Site icon "Polska-IE najbardziej politycznie-społeczno-gospodarczy portal informacyjny w Irlandii
Reklama
Reklama

Minister finansów zaczyna się od pustej karty płatniczej

Reklama
Reklama
Reklama
Reklama

Spotkaliśmy się w przestrzeni pomiędzy kampusem, kawiarnią a standardowym studenckim kryzysem egzystencjalno-budżetowym i zadaniem, jakie zlecił profesor. Trzeci rok irlandzkiej ekonomii, przyszłość rynków finansowych, a przynajmniej tak się zapowiada w jej opisie kierunku. I wtedy pada ze szczebioczących usteczek to pytanie: „A jak w zasadzie zmniejszyć deficyt państwa?”, bo pracę dziewczę musiało napisać, a i podać konkretne rozwiązania.

Zawiesiłem łyżeczkę nad cappuccino jak husarską szablę nad mapą Europy i pomyślałem – oto moment, w którym teoria zderza się z rzeczywistością, a podręcznik dostaje lekkiego wegańskiego „strzała z liścia”. Jednak fascynujące jest to zjawisko naszych czasów: można znać wszystkie mądre ekonomiczne skróty i określenia, ale kiedy przychodzi co do czego, dalej nie wiadomo, jak sprawić, by państwowa kasa nie świeciła pustkami jak lodówka przed stypendium.

Zamiast więc wciągać ją w jeziora wykresów i makroekonomicznych mantr, zszedłem piętro niżej, do piwnicy życia i pytam: Co robisz, gdy płacisz w sklepie, a terminal mówi: „Transakcja odrzucona, Ty biedoto”?

Nie potrzebowała wykładu. Nie poprosiła o bibliografię, a odpowiedziała szybciej niż aplikacja bankowa wysyła powiadomienia: „Ograniczam wydatki. Potem je planuję. Proste”. No właśnie. Proste. Minimalizm fiskalny w puchowej kurtce i z AirPodsami w uszach dostał olśnienia. Redukcja deficytu w rytm playlisty. Nie trzeba być mędrcem w sztruksowej marynarce, by pojąć, że gdy brakuje, to się nie dodaje, tylko odejmuje. Matematyka jest brutalnie demokratyczna, chociaż należy wiedzieć, skąd zabrać, żeby gdzieś dołożyć, a to akurat opisałem jej dosyć szczegółowo.

I wtedy poczułem starą, dobrą dumę przodków – tę, która mówi, że mądrości najlepiej uczyć nie z księgi, tylko przy stole albo, jak dziś, przy płatnościach zbliżeniowych.
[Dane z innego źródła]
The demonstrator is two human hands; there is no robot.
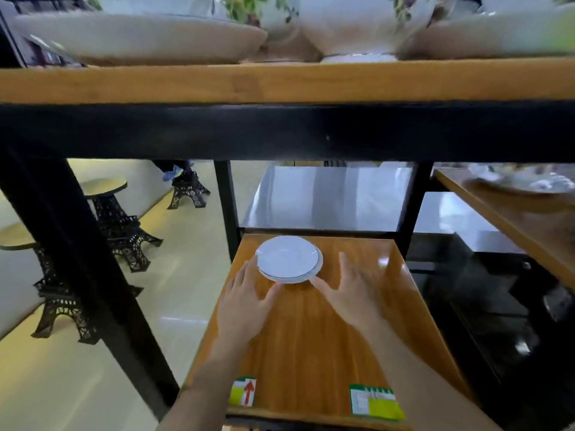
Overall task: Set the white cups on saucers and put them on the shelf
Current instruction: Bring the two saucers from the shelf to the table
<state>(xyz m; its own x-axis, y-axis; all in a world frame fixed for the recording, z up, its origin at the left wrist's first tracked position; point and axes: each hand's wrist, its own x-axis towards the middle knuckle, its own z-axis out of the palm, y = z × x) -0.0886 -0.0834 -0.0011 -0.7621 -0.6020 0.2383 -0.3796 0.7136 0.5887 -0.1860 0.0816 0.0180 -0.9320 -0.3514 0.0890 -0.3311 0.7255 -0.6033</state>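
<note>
A stack of white saucers point(287, 259) lies on the lower wooden shelf point(314, 334), toward its far end. My left hand point(245, 303) reaches along the shelf with fingers spread, its fingertips at the stack's left rim. My right hand point(351, 293) is spread flat just right of the stack, its thumb tip near the front rim. Neither hand holds anything. No white cup shows on this lower shelf.
An upper wooden shelf point(280, 84) with a black frame crosses the top, carrying white bowls point(140, 38) and flowered china point(361, 23). Black uprights point(227, 209) flank the lower shelf. Another shelf with a plate point(525, 181) is at right. Stools point(115, 213) stand on the floor at left.
</note>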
Tu dochodzimy do puenty, choć mniej dla mnie zabawnej, a bardziej gorzkiej, jak zbyt długo parzona herbata. System edukacji stworzyliśmy w taki sposób, że młody człowiek może recytować porozumienia z Bretton Woods, ale nie zawsze łapie, jak działa jego własny portfel. Wiedza teoretyczna szybuje wysoko, jednak ta praktyczna drepcze gdzieś z tyłu, próbując nadgonić sprintujący świat. Padły wtedy też moje sakramentalne słowa, że jest finansowym debilem, bo nie ma w kieszeni gotówki.

Spytała o różnicę. Cóż to też proste, bo przecież mając fizyczny pieniądz w ręku, zawsze wiemy, ile tego jeszcze nam zostało. Z kartami i płatnościami telefonem jest inaczej, przykładamy, klikamy i… tracimy kontrolę nad wydatkami.

Czy to wina studentów lub ogólnie młodych ludzi? Wątpię. To raczej programy nauczania utknęły mentalnie w erze modemu, a oni operują już na 5G i memach. To zderzenie kultur, prędkości i języków.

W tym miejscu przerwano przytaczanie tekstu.